**INFORMATION SHOWN:**

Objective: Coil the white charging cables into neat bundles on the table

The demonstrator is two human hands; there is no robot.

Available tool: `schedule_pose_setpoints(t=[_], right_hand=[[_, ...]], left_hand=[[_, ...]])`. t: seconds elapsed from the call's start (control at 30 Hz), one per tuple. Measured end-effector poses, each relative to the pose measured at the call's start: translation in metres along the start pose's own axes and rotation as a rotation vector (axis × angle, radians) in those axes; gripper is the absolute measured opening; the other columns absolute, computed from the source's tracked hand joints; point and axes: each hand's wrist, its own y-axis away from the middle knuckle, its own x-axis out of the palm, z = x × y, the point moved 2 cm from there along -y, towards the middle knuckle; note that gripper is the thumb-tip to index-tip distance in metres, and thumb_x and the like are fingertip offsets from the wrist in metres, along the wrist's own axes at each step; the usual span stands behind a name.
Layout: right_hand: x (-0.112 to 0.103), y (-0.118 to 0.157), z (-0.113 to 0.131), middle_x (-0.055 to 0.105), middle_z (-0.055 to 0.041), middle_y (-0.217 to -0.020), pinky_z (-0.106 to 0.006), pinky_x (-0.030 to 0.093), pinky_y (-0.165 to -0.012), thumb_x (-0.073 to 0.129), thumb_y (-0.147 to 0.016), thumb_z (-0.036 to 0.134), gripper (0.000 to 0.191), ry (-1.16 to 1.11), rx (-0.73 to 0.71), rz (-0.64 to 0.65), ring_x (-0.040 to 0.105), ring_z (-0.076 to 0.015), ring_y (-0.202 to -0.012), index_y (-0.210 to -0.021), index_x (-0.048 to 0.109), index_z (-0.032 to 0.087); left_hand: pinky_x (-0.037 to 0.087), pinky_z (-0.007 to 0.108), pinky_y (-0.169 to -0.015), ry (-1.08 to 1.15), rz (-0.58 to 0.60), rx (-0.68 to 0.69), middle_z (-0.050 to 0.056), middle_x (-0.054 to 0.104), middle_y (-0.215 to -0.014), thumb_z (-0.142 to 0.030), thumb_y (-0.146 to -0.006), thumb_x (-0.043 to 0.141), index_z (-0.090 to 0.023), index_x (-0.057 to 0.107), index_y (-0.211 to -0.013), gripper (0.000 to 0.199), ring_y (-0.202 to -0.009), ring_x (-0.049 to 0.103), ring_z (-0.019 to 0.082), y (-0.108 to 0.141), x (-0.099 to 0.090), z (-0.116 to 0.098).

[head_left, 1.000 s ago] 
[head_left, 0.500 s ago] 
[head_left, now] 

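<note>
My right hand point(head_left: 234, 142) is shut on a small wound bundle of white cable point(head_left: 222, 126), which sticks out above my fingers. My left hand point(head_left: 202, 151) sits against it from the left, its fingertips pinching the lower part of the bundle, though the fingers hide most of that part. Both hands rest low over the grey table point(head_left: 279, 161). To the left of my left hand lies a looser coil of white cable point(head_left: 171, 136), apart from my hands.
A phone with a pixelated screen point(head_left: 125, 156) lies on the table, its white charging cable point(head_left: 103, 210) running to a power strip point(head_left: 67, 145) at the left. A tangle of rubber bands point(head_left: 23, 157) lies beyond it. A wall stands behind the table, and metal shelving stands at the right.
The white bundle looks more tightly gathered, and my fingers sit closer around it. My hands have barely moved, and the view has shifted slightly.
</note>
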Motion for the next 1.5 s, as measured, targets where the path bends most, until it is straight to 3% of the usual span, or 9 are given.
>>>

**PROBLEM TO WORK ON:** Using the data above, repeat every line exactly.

**OUTPUT OF THE TASK:**
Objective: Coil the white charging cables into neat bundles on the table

The demonstrator is two human hands; there is no robot.

Available tool: `schedule_pose_setpoints(t=[_], right_hand=[[_, ...]], left_hand=[[_, ...]])`. t: seconds elapsed from the call's start (control at 30 Hz), one per tuple. Measured end-effector poses, each relative to the pose measured at the call's start: translation in metres along the start pose's own axes and rotation as a rotation vector (axis × angle, radians) in those axes; gripper is the absolute measured opening; the other columns absolute, computed from the source's tracked hand joints; point and axes: each hand's wrist, its own y-axis away from the middle knuckle, its own x-axis out of the palm, z = x × y, the point moved 2 cm from there along -y, towards the middle knuckle; note that gripper is the thumb-tip to index-tip distance in metres, and thumb_x and the like are fingertip offsets from the wrist in metres, along the wrist's own axes at each step; the usual span stands behind a name.
Layout: right_hand: x (-0.112 to 0.103), y (-0.118 to 0.157), z (-0.113 to 0.131), middle_x (-0.055 to 0.105), middle_z (-0.055 to 0.041), middle_y (-0.217 to -0.020), pinky_z (-0.106 to 0.006), pinky_x (-0.030 to 0.093), pinky_y (-0.165 to -0.012), thumb_x (-0.073 to 0.129), thumb_y (-0.147 to 0.016), thumb_z (-0.036 to 0.134), gripper (0.000 to 0.191), ry (-1.16 to 1.11), rx (-0.73 to 0.71), rz (-0.64 to 0.65), ring_x (-0.040 to 0.105), ring_z (-0.076 to 0.015), ring_y (-0.202 to -0.012), index_y (-0.210 to -0.021), index_x (-0.048 to 0.109), index_z (-0.032 to 0.087); left_hand: pinky_x (-0.037 to 0.087), pinky_z (-0.007 to 0.108), pinky_y (-0.169 to -0.015), ry (-1.08 to 1.15), rz (-0.58 to 0.60), rx (-0.68 to 0.69), middle_z (-0.050 to 0.056), middle_x (-0.054 to 0.104), middle_y (-0.215 to -0.014), thumb_z (-0.142 to 0.030), thumb_y (-0.146 to -0.006), thumb_x (-0.043 to 0.141), index_z (-0.090 to 0.023), index_x (-0.057 to 0.107), index_y (-0.211 to -0.013), gripper (0.000 to 0.199), ring_y (-0.202 to -0.009), ring_x (-0.049 to 0.103), ring_z (-0.019 to 0.082), y (-0.108 to 0.141), x (-0.099 to 0.090), z (-0.116 to 0.098).

[head_left, 1.000 s ago] 
[head_left, 0.500 s ago] 
[head_left, now] 

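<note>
My right hand point(head_left: 234, 142) is shut on a small wound bundle of white cable point(head_left: 222, 126), which sticks out above my fingers. My left hand point(head_left: 202, 151) sits against it from the left, its fingertips pinching the lower part of the bundle, though the fingers hide most of that part. Both hands rest low over the grey table point(head_left: 279, 161). To the left of my left hand lies a looser coil of white cable point(head_left: 171, 136), apart from my hands.
A phone with a pixelated screen point(head_left: 125, 156) lies on the table, its white charging cable point(head_left: 103, 210) running to a power strip point(head_left: 67, 145) at the left. A tangle of rubber bands point(head_left: 23, 157) lies beyond it. A wall stands behind the table, and metal shelving stands at the right.
The white bundle looks more tightly gathered, and my fingers sit closer around it. My hands have barely moved, and the view has shifted slightly.
</note>
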Motion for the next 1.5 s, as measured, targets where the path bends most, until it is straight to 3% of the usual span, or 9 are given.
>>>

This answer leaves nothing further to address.